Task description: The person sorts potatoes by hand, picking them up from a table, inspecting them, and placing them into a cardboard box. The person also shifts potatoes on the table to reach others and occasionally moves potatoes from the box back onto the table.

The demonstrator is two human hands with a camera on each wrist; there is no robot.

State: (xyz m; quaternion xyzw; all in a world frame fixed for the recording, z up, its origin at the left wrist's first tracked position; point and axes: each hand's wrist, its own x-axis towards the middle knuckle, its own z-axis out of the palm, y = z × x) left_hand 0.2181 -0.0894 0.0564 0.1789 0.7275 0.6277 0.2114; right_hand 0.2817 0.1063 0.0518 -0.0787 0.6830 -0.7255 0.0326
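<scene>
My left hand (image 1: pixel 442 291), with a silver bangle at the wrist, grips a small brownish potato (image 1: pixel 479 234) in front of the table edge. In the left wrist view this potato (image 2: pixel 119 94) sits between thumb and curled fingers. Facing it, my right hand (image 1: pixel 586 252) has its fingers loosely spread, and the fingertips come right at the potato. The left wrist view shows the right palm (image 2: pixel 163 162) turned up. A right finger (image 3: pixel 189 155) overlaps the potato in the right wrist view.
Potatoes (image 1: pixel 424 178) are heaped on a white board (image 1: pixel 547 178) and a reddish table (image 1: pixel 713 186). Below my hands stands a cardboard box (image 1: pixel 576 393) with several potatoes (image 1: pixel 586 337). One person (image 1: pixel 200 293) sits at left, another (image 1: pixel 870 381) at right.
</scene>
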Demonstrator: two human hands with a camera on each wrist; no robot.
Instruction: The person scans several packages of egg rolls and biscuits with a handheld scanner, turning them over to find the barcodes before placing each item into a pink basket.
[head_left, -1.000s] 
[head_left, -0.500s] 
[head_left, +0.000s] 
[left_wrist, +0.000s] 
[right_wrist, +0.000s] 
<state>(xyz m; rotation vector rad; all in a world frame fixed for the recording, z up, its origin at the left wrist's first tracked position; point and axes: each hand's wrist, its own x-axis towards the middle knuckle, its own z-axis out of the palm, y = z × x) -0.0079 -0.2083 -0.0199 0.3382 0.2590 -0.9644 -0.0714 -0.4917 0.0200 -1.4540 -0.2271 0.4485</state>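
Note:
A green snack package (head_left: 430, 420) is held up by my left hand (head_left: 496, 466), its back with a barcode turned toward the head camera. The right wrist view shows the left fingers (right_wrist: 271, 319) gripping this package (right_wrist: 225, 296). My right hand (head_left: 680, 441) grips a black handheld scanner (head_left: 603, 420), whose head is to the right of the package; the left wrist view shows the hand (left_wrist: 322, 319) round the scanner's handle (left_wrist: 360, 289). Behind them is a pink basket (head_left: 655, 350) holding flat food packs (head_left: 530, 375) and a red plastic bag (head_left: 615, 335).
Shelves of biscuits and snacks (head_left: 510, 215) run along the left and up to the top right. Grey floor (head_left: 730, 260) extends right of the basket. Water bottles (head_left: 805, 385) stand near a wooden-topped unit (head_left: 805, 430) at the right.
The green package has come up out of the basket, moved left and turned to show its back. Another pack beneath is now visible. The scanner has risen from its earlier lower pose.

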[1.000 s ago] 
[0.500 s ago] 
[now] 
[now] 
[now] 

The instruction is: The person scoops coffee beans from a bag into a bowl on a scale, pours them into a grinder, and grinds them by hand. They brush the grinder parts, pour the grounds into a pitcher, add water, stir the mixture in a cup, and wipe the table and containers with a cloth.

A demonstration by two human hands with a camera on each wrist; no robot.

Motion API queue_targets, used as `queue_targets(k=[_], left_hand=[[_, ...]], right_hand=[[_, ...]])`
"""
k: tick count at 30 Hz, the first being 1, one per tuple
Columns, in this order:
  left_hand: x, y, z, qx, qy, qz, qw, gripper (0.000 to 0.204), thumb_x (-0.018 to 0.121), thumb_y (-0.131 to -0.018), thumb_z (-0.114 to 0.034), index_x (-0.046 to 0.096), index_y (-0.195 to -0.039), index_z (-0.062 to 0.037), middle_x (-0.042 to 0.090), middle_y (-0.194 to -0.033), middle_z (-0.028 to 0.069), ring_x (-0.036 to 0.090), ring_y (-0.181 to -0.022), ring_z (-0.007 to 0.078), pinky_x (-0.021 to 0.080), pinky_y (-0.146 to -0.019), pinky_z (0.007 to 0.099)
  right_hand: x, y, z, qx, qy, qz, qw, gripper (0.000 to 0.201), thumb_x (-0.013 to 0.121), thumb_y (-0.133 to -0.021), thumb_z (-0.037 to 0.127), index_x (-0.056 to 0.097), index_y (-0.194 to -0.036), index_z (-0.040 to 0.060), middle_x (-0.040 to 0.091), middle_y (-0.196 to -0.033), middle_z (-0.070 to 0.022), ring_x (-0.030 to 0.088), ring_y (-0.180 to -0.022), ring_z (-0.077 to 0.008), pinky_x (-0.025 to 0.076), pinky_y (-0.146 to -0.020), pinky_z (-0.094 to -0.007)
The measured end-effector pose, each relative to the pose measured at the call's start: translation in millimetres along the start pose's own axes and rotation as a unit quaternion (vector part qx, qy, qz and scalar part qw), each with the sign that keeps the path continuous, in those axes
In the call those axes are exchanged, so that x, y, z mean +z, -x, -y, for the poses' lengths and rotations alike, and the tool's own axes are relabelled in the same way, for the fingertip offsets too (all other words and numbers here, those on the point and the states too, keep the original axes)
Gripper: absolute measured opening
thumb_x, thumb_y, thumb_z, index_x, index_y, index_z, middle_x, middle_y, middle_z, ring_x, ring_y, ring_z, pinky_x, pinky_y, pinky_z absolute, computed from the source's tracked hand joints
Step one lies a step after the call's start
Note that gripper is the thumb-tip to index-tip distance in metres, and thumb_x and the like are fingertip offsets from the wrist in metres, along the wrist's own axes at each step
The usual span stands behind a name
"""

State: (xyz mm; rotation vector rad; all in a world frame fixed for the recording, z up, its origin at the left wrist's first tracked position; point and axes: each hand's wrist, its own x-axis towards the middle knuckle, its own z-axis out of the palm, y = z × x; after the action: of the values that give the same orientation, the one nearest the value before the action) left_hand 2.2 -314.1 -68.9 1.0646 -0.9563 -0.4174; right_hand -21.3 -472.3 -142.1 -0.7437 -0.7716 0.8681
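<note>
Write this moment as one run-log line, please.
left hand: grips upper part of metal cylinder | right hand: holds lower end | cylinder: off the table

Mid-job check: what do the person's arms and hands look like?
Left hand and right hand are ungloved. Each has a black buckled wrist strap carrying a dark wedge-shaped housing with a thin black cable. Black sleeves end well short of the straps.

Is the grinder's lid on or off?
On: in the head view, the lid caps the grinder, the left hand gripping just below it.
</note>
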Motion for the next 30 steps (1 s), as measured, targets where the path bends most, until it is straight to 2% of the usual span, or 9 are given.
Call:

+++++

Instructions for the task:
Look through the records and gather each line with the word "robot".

Exercise output:
The demonstrator is two human hands with a camera on each wrist; there is no robot.
Demonstrator: two human hands with a camera on each wrist; no robot.
A demonstration by two human hands with a camera on each wrist; no robot.

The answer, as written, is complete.